- About this exercise -
If a line in the following entries contains the string "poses", it counts toward the total; report only that total.
<<<<
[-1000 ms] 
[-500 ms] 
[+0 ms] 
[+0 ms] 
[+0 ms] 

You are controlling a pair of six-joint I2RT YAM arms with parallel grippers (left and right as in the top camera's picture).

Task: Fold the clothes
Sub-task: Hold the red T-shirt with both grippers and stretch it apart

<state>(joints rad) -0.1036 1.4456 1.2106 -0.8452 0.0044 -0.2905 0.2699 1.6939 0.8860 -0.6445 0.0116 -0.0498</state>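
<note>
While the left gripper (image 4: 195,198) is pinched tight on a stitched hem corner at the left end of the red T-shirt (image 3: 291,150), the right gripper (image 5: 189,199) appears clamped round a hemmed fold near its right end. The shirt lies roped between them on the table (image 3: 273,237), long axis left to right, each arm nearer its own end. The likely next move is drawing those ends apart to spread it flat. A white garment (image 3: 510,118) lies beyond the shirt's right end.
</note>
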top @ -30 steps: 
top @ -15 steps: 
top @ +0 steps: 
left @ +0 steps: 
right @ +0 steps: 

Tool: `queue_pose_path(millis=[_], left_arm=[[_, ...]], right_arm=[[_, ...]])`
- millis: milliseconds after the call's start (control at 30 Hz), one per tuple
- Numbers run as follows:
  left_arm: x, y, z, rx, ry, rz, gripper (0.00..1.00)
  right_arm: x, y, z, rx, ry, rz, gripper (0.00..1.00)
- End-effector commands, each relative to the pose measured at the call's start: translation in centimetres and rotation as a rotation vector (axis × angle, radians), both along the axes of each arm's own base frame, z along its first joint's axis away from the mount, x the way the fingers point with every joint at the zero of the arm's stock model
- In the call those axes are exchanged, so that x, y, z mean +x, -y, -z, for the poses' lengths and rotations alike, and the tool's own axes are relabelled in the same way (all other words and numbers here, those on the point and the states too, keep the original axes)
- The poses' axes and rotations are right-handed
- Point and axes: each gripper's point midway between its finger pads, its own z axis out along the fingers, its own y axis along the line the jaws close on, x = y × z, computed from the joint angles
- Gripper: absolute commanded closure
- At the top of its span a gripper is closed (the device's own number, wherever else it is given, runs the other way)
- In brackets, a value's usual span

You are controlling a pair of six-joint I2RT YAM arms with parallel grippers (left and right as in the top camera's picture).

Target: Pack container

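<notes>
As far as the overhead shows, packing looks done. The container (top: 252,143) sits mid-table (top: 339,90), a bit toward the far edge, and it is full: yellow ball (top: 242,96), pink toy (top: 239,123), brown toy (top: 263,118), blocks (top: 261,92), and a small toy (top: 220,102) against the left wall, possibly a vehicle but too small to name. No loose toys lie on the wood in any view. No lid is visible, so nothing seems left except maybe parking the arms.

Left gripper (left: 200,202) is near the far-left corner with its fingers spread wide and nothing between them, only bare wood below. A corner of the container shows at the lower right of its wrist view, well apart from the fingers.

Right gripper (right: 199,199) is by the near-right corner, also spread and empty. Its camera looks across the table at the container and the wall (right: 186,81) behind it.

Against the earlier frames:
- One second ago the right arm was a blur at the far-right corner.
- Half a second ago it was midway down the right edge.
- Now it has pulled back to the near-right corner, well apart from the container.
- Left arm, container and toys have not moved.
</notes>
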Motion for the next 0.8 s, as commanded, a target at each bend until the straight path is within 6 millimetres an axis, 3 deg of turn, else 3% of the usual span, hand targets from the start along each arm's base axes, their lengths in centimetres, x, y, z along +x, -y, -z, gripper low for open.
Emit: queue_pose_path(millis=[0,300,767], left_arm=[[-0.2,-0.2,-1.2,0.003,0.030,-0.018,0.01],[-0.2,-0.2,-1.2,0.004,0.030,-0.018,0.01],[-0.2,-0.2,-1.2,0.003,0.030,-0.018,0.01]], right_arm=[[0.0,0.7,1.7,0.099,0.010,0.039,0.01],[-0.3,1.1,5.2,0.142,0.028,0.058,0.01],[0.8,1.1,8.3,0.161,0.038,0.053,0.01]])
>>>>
- Solution -
2